Thirteen years ago, we were carrying bottles of ketchup around Chicago, knocking on restaurant doors, and asking people to take a chance on a product nobody had heard of. Most said no. The first place that said yes was a leap of faith we still talk about. The second place was Flo & Santos.
A South Loop original
If you know Chicago's South Loop, you know Flo & Santos. They have been at 1310 S. Wabash since before the neighborhood became what it is today. A warm, exposed-brick pub with red booths, a spacious beer garden, and a menu that does not make sense on paper until you try it.
Tavern-style thin crust pizza. Homemade pierogies. Pork wings. A craft beer list that takes itself seriously. The name comes from a real Chicago couple. Florence, Flo, was from Poland. Santo was from Italy. They met, married, and raised a family on the south side. The restaurant is a tribute to them, and to the Polish and Italian immigrants who shaped the neighborhoods they came from.
We did not know that story the first time we walked in. We were just two guys with a cooler bag of ketchup samples. But when we found out that Flo was from Poland, that the whole place was built on the idea of honoring where your people came from, it hit differently. 78 Brand is made in Poland. Always has been. There is a reason we ended up on a menu built on Polish and Italian heritage. It felt like it was supposed to be there.

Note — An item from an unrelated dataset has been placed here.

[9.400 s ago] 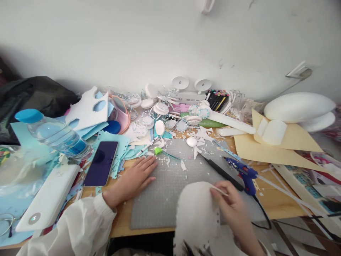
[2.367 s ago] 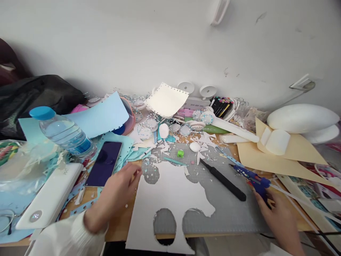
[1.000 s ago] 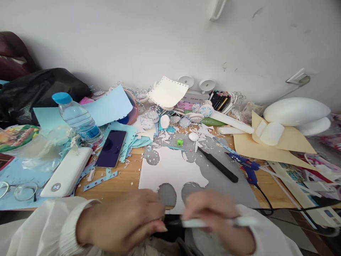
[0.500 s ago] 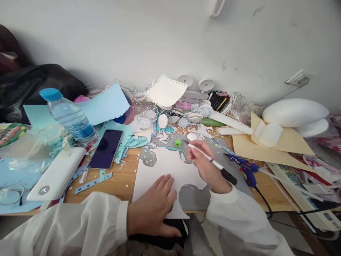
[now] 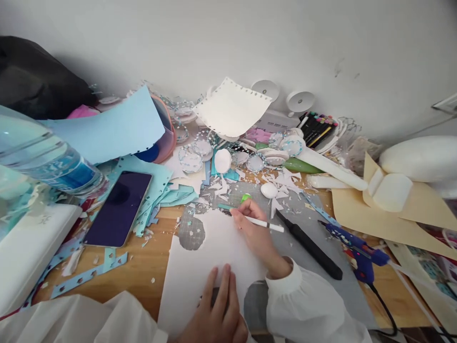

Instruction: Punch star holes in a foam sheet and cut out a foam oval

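Note:
My left hand (image 5: 220, 307) lies flat with fingers stretched on a sheet of white paper (image 5: 185, 278), which has rounded cut-outs along its edges. In my right hand (image 5: 255, 233) is a slim white pen (image 5: 266, 223), pinched between thumb and fingers, its front end at the paper's far edge. The paper rests partly on a grey cutting mat (image 5: 323, 295). Beside my right hand, a black-handled tool with a narrow tip (image 5: 310, 245) lies on the mat. Just beyond my fingers are a small green object (image 5: 245, 197) and a white egg-shaped piece (image 5: 269, 190).
At left stand a water bottle (image 5: 67, 169), a phone (image 5: 119, 207) and a white power bank (image 5: 32, 252). A blue glue gun (image 5: 357, 252) with its cord lies right. Paper scraps, white discs and a cup of markers (image 5: 319, 127) crowd the wall side.
My right hand has moved left and lowered the pen to the paper's far edge. My left hand stays on the sheet. The view has come closer.

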`<state>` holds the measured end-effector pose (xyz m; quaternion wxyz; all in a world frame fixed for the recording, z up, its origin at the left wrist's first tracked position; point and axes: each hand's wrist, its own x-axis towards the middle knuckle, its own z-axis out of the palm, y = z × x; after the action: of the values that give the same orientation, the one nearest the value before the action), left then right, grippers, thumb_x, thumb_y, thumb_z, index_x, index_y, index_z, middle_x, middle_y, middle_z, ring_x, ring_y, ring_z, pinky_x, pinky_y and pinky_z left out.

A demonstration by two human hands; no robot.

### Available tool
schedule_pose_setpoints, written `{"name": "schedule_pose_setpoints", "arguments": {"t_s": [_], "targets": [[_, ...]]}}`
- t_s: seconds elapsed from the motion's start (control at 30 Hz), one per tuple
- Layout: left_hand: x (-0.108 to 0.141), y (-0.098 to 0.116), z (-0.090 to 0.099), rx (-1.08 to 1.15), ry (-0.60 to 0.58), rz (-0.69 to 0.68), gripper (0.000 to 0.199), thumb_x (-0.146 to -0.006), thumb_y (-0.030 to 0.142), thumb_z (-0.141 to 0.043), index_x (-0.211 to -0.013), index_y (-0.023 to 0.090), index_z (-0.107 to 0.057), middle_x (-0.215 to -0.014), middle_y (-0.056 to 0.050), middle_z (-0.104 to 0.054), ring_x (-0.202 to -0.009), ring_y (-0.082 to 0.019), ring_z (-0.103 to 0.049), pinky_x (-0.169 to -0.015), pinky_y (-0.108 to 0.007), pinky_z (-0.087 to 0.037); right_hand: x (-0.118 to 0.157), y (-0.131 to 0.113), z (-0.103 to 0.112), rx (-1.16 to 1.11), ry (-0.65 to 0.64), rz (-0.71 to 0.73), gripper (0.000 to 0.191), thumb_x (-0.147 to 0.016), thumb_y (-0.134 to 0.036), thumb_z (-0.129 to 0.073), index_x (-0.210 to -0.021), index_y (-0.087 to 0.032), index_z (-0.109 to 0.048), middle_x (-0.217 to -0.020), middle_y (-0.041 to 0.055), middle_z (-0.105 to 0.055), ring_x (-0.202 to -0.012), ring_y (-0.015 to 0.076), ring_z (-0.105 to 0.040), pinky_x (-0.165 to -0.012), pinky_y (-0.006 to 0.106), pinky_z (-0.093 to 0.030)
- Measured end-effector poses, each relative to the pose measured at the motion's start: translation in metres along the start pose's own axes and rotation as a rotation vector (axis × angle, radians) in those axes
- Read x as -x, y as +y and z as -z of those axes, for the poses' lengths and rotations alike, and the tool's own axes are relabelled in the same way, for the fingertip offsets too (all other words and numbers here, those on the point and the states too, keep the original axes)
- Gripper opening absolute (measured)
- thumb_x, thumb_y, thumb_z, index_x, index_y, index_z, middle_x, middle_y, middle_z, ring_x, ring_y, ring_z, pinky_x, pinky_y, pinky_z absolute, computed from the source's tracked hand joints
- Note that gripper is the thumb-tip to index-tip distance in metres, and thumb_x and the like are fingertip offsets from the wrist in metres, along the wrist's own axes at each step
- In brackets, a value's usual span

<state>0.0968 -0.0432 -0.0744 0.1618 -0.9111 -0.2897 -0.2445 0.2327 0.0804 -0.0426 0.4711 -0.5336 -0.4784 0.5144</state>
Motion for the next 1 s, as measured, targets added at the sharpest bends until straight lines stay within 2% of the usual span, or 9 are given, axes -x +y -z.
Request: {"name": "schedule_pose_setpoints", "arguments": {"t_s": [0.17,0.33,0.47,0.8,1.0], "targets": [[0.008,0.005,-0.012,-0.008,0.055,0.055,0.017,-0.091,0.026,-0.047,-0.076,0.017,-0.051,-0.098,-0.008,-0.070,-0.096,-0.028,-0.069,-0.111,-0.067,-0.023,0.000,-0.001,0.002,0.250,0.126,0.093,0.038,-0.076,-0.035,-0.067,-0.057,-0.022,-0.037,-0.052,-0.0072,-0.040,-0.048,0.0092,-0.036,-0.046,0.023,-0.030],[0.016,0.012,-0.020,-0.020,0.034,0.100,0.027,-0.094,0.033,-0.044,-0.085,0.015,-0.061,-0.106,-0.009,-0.068,-0.107,-0.027,-0.066,-0.115,-0.061,-0.025,0.002,-0.001,0.001,0.411,0.174,0.166,0.037,-0.080,-0.029,-0.060,-0.055,-0.023,-0.032,-0.050,-0.0067,-0.037,-0.047,0.0102,-0.035,-0.046,0.024,-0.030],[0.016,0.015,-0.020,-0.018,0.053,0.136,0.033,-0.096,0.037,-0.042,-0.090,0.012,-0.064,-0.108,-0.011,-0.067,-0.113,-0.030,-0.063,-0.115,-0.061,-0.028,0.004,-0.002,-0.001,0.506,0.176,0.204,0.039,-0.082,-0.027,-0.058,-0.056,-0.023,-0.029,-0.050,-0.0067,-0.033,-0.047,0.0104,-0.033,-0.046,0.024,-0.030],[0.011,0.007,-0.012,-0.027,-0.005,0.064,0.038,-0.094,0.046,-0.047,-0.096,0.012,-0.066,-0.109,-0.010,-0.065,-0.110,-0.031,-0.062,-0.113,-0.067,-0.023,0.012,0.003,-0.007,0.643,0.209,0.225,0.039,-0.084,-0.023,-0.057,-0.058,-0.022,-0.028,-0.052,-0.0063,-0.031,-0.048,0.0104,-0.031,-0.047,0.023,-0.028],[0.011,0.009,-0.012,-0.021,-0.009,0.060,0.038,-0.096,0.043,-0.045,-0.096,0.012,-0.066,-0.108,-0.011,-0.065,-0.108,-0.031,-0.063,-0.112,-0.070,-0.022,0.014,0.002,-0.013,0.622,0.143,0.262,0.038,-0.086,-0.026,-0.057,-0.059,-0.023,-0.030,-0.052,-0.0061,-0.036,-0.048,0.0098,-0.033,-0.047,0.025,-0.029]]}}
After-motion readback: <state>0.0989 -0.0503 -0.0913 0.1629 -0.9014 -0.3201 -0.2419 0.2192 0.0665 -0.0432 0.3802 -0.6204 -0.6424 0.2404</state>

What taking a chance actually means
When a restaurant agrees to put your product on their tables, they are not just buying ketchup. They are telling their guests, people who trust them, that this thing is good enough to represent what they are about.

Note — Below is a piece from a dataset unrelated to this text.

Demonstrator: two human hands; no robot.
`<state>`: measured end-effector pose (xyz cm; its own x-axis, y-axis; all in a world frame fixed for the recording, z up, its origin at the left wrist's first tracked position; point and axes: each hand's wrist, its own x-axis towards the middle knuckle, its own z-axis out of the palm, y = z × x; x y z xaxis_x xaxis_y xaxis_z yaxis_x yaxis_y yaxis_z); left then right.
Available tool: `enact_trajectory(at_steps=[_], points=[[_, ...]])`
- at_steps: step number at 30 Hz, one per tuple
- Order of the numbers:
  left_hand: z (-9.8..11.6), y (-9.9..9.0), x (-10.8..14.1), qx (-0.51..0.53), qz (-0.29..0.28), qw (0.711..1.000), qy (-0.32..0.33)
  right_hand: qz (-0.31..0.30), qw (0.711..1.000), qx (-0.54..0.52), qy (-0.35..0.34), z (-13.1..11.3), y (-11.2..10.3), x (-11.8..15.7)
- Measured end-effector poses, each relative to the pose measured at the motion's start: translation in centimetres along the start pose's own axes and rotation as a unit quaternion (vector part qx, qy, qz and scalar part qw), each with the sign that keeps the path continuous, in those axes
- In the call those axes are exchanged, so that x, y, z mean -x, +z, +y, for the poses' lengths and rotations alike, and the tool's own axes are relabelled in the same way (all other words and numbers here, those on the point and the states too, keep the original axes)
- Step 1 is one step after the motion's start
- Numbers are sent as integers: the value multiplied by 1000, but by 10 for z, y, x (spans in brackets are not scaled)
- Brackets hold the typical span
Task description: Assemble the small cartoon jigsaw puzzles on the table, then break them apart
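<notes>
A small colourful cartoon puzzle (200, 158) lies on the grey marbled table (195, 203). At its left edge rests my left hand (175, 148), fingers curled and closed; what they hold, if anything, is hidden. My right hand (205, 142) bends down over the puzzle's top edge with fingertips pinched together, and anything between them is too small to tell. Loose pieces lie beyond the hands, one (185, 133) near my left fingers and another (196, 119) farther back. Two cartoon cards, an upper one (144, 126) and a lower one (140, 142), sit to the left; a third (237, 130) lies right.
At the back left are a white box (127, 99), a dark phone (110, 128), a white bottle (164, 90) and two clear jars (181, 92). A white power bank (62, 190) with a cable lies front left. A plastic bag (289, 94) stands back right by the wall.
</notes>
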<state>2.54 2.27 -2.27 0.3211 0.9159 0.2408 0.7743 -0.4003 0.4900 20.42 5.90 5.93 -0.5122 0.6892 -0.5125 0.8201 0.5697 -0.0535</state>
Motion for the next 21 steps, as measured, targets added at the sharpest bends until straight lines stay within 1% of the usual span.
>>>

Flo & Santos took that risk. They put 78 Ketchup on the table. Guests noticed. Some asked about it. A few of them became customers of ours, people who found us because they had a slice of thin crust pizza in the South Loop and thought, what is this ketchup?
When things got hard
2020 was the year that separated the relationships that were real from the ones that were just transactions. When COVID shut down dining rooms across Chicago, we reached out to the restaurants that had believed in us early and extended a discount. No conditions. No contract revision. You helped us when we needed it, and right now you need it, so here is what we can do.
That is the version of business we believe in. You do not build a product on real ingredients and then run your relationships on cheap ones. Flo & Santos made it through. The patio is still open, the pierogies are still homemade, and 78 Ketchup is still on the table.
Thirteen years is not an accident
A lot has changed since we walked into Flo & Santos with a cooler bag. 78 Brand is in restaurants and retail accounts across the country now. We have been in Walmart. We are a certified HUB Zone supplier to the U.S. government. We have built a co-branding program for restaurants, launched a spicy ketchup, and expanded the mustard line.
And every time something new happens, we think about the places that said yes before any of that existed. Flo & Santos is still one of them. They actively reorder. They keep it on the table. That kind of staying power does not happen without something mutual underneath it.
If you are in Chicago's South Loop, go to Flo & Santos. 1310 S. Wabash. Get the thin crust. Get the pierogies. Tell them 78 Brand sent you.